Sunday 10 November 2013

The Bonkers Tree

I've been going around in circles with this blog post for a few days now. I've been worrying that readers are going to misunderstand, and think I'm being flippant about a subject that is not only serious, but that I take very seriously. 

So I guess I just want to say that yes, maybe I do seem flippant, but what I actually believe is that sometimes it's OK to poke fun at even the most awful, painful things. That, sometimes, poking fun might be the exact right thing to do. Here goes:

I'm not ashamed to say that 90% of the people I love the most in this world are at least a little bit bonkers. Bonkers people make my world funnier, richer, stranger, quirkier and all round better. I like to think I'm a good bit bonkers myself. But the trouble with bonkers people is that, well, they're bonkers. Bonkers people do all sorts of bonkers things, not all of them good. Over the years, I have loved - and still love - people who occasionally hang out under the following branches of the bonkers tree: depression (in several forms), drug addiction, alcoholism, obsessive compulsive disorder, anorexia and bulimia.

This post was inspired by a beautiful, bonkers, bulimic. For the first few years of our friendship, she was in recovery, and I didn't even really know that she was ill. There wasn't anything wrong with her, as far as I could see. She's drop dead gorgeous, inside and out. Now she's relapsed, in a pretty spectacular manner, but I only know that she's ill, that she's suffering the most horrendous distress, because she trusts me enough to tell me about it. From the outside, she still looks drop dead gorgeous. It is only very recently that I have started to really comprehend the bleak and stormy landscape in which she is living. She wrote this eloquent, elegant paragraph to me in an email last week:

I think in the last five years I've been able to grow a comfortable layer of denial over it, and because I was never hospitalised, and always appeared functional, in some ways it's easy to talk yourself out of being entitled to have any feelings of loss. It's not like I'm in a cast and can say 'look, it's broken!' and get people to write all over it. That would be cool. What would you write on my bulimia? 

What would you write on my bulimia? It is a beautiful, strange idea. What would you write, if faced with inescapable physical evidence of an illness that generally hides out deep in the mind? For me, it comes down to a realisation I have had over the past year or so, that the last thing you want to hear when you are suffering is a platitude. I may think that my friend is extraordinarily beautiful, and most definitely NOT FAT, but what the heck does she care about that? The point is not whether I think she's gorgeous or not, it's what she feels about herself. I'd rather look her straight in the eye and say, "yep, wow, that's TOTALLY BROKEN. Ouch. Here, let me write on that."

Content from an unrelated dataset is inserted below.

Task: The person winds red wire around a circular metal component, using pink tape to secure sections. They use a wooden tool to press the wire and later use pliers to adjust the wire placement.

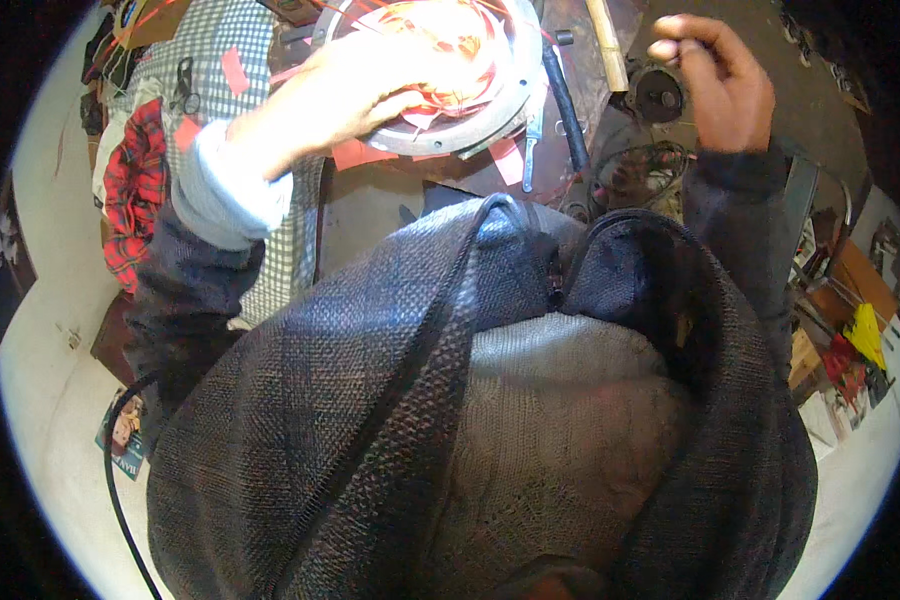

So, without further ado, behold my (very poor) visual representations of the things I'd like to say to the psychological bonkerosity of some of the people I love:

Bulimia
Drug addiction
Depression
Obsessive Compulsive Disorder

Looking at this now I see that it's really only the tiniest seed of an idea. Yet it's kind of an interesting idea, and an important one. Human beings can be broken in all sorts of different ways. It takes a lot of courage to admit to the outside world that something is broken inside you. People, lots of people, won't know what to say, what to think, what to do. I'm probably not saying or doing the right things for my friends, half the time. So I guess the point is, I SEE YOU. I can see that you've got a broken thing. I'm guessing it hurts. I'm sorry. Can I cover it in coloured pen? 

2 comments:

  1. Great blog Jojo. Interesting idea about portraying mental illnesses as physical ones. Someone on a pair of crutches with 'Panic attacks' written on them etc.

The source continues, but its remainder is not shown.